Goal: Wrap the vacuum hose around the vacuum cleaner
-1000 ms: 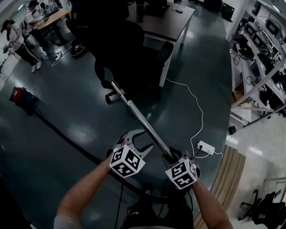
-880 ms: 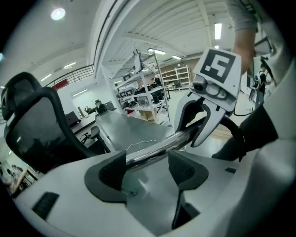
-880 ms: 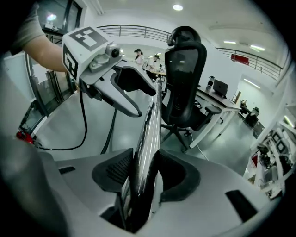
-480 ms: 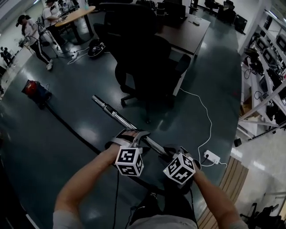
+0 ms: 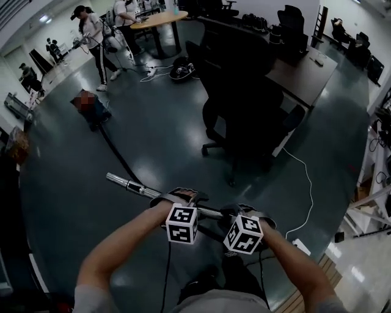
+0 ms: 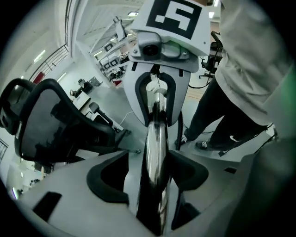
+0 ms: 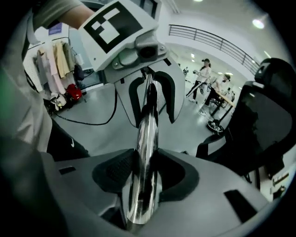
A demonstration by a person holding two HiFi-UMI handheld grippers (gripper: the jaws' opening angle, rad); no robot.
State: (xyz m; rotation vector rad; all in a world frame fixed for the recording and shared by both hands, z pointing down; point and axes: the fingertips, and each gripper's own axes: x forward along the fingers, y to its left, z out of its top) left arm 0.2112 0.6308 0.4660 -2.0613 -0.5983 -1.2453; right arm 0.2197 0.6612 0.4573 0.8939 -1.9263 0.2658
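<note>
A shiny metal vacuum wand (image 5: 131, 185) lies across the head view, its free end to the left. My left gripper (image 5: 182, 195) straddles it; its jaws have just been opening, and in the left gripper view the wand (image 6: 155, 139) runs between the pads with floor showing on one side. My right gripper (image 5: 244, 212) is shut on the wand (image 7: 144, 152) further right, pads pressed on both sides. A black hose (image 5: 116, 151) trails over the floor to the small vacuum cleaner (image 5: 91, 110) at the far left.
A black office chair (image 5: 244, 104) stands just beyond the wand, with a dark desk (image 5: 305, 67) behind it. A white cable (image 5: 305, 183) runs to a power strip (image 5: 300, 246) at the right. People (image 5: 91, 30) stand by a round table (image 5: 156, 18) at the back left.
The wand has swung from pointing away to lying crosswise, its free end now at the left. My left gripper, earlier beside the wand, now sits around it. Both hands have moved.
</note>
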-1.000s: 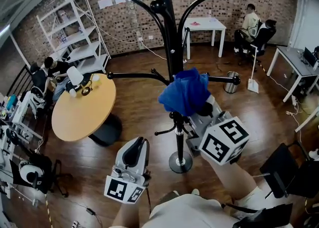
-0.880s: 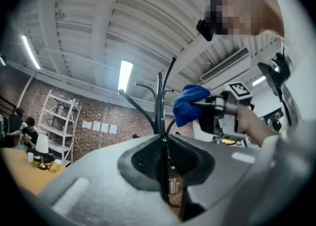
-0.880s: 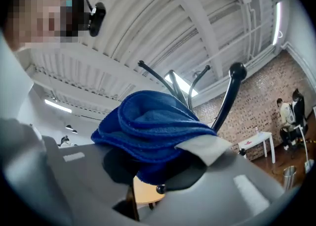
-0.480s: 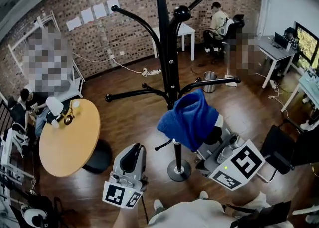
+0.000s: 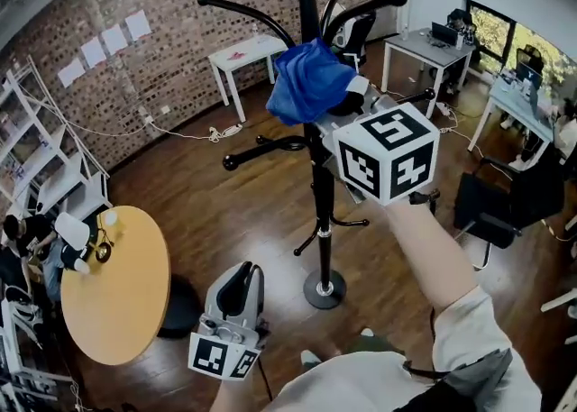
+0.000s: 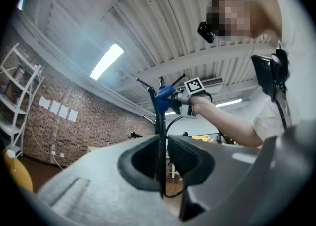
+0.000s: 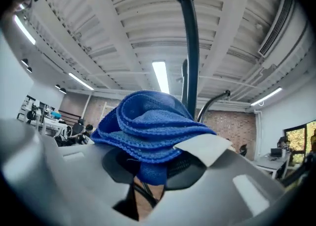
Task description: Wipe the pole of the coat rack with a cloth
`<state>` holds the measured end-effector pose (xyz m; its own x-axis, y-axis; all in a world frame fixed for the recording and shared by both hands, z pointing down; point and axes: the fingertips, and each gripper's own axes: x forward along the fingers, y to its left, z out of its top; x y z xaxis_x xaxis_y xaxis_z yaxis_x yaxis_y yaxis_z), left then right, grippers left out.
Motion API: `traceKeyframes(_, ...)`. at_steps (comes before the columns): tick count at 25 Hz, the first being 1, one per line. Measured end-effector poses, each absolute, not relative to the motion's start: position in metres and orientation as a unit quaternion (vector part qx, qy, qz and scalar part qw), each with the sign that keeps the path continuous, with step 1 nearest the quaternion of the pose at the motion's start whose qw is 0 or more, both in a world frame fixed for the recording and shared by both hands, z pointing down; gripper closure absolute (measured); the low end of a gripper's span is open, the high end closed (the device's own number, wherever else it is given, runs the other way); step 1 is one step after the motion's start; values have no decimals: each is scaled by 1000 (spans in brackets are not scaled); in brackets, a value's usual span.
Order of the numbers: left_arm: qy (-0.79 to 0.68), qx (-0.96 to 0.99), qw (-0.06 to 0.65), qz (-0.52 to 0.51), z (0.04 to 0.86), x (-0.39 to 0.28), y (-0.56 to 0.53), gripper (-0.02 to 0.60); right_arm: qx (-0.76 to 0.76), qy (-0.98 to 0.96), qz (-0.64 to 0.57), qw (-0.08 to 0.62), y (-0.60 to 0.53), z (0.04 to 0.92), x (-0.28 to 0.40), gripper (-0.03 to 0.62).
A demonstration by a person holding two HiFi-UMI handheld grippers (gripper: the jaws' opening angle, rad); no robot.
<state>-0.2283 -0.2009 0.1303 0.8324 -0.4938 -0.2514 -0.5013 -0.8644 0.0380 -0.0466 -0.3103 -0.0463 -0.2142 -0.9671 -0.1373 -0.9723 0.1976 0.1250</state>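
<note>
Jaws, R gripper [image 7: 153, 170]: pinch ribbed blue cloth [image 7: 148, 126] by black pole [image 7: 190, 47].

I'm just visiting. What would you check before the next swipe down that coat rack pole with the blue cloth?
1. Blue cloth clamped in the right gripper jaws: ok.
2. Cloth touching the pole: cannot tell; it sits right at it, high up.
3. Coat rack base flat on the floor, pole upright: ok.
4. Left gripper out of the way: ok; low, jaws shut, empty.
5. Free path downward: not ok; hook arms branch off just below the cloth.
</note>
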Motion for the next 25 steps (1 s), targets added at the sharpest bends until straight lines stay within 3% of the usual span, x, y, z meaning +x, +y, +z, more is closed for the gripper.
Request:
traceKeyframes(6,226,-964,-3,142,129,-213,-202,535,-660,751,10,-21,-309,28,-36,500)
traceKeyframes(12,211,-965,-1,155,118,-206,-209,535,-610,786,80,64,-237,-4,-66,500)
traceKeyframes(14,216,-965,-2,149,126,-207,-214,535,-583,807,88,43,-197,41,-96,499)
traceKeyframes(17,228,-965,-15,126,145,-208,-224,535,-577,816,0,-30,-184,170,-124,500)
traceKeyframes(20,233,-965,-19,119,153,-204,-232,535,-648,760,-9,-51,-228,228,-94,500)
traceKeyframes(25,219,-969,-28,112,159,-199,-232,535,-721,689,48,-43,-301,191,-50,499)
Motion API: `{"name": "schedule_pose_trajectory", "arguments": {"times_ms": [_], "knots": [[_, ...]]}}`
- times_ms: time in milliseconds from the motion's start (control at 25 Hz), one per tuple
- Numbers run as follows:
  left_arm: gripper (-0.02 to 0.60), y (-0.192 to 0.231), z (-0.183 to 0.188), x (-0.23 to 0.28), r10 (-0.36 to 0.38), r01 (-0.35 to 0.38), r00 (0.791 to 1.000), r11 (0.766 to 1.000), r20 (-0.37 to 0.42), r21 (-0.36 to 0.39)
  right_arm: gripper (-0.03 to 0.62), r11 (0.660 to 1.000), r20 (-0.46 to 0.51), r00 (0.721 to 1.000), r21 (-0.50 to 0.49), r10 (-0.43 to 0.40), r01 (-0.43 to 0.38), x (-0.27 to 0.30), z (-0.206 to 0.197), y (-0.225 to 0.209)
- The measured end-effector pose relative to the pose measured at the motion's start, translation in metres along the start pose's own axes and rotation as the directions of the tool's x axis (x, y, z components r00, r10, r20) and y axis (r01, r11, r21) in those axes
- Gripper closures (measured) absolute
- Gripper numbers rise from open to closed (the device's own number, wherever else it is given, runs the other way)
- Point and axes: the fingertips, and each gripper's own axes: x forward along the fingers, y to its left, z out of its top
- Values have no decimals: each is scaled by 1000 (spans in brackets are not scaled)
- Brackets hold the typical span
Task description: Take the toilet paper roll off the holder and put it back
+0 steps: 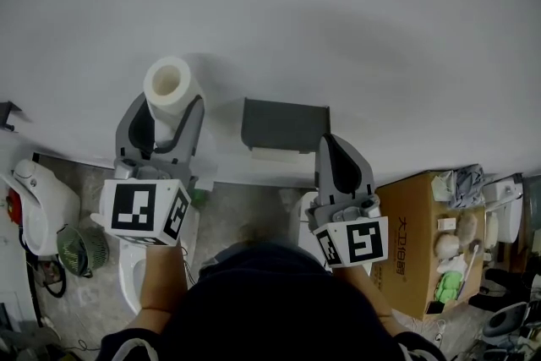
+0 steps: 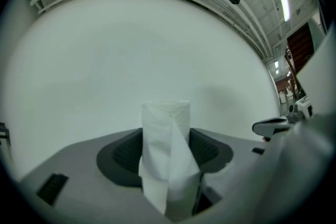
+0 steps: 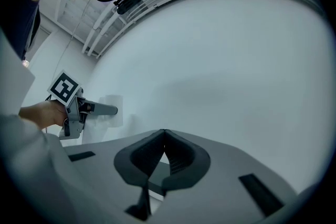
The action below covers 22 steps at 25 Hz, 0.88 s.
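Toilet paper roll [image 1: 167,84] off the holder [image 1: 284,125], pinched upright in left claw [image 1: 169,110] near holder's left edge, presumably staged for re-seating; right claw [image 1: 331,144] pressed together, empty, parked by holder's lower right corner, likely just clearing the way.

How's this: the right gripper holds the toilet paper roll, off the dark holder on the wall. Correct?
Not quite: the left gripper holds the toilet paper roll, off the dark holder on the wall. The left gripper view shows the roll clamped between its jaws; the right gripper is shut and empty.
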Motion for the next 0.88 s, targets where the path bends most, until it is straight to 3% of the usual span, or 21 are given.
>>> {"name": "schedule_pose_trajectory", "arguments": {"times_ms": [480,880], "knots": [[316,-1,-8,-3,65,-64,998,998,7,-26,579,997,41,996,19,75,-76,3,-11,-13],[316,-27,-1,-3,39,-39,999,999,8,-8,579,993,55,993,42,106,-108,-2,-13,-14]]}}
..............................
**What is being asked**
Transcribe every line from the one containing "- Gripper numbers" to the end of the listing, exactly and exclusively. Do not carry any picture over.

**Exercise answer**
- Gripper numbers rise from open to closed (the device's own number, wherever else it is given, runs the other way)
- Point and axes: the fingertips, and each gripper's own axes: x forward along the fingers, y to its left, z out of its top
- Values have no decimals: each is scaled by 1000 (spans in brackets are not scaled)
- Brackets hold the typical span
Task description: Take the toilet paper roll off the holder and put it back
+0 steps: 
+0 steps: 
+0 steps: 
The action below covers 22 steps at 25 Hz, 0.88 s.
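Toilet paper roll [image 1: 167,84] off the holder [image 1: 284,125], pinched upright in left claw [image 1: 169,110] near holder's left edge, presumably staged for re-seating; right claw [image 1: 331,144] pressed together, empty, parked by holder's lower right corner, likely just clearing the way.

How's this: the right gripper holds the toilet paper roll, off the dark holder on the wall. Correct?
Not quite: the left gripper holds the toilet paper roll, off the dark holder on the wall. The left gripper view shows the roll clamped between its jaws; the right gripper is shut and empty.
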Motion for the next 0.88 s, targets where the path bends most, until it is straight to 3% of the usual span, or 21 are given.
>>> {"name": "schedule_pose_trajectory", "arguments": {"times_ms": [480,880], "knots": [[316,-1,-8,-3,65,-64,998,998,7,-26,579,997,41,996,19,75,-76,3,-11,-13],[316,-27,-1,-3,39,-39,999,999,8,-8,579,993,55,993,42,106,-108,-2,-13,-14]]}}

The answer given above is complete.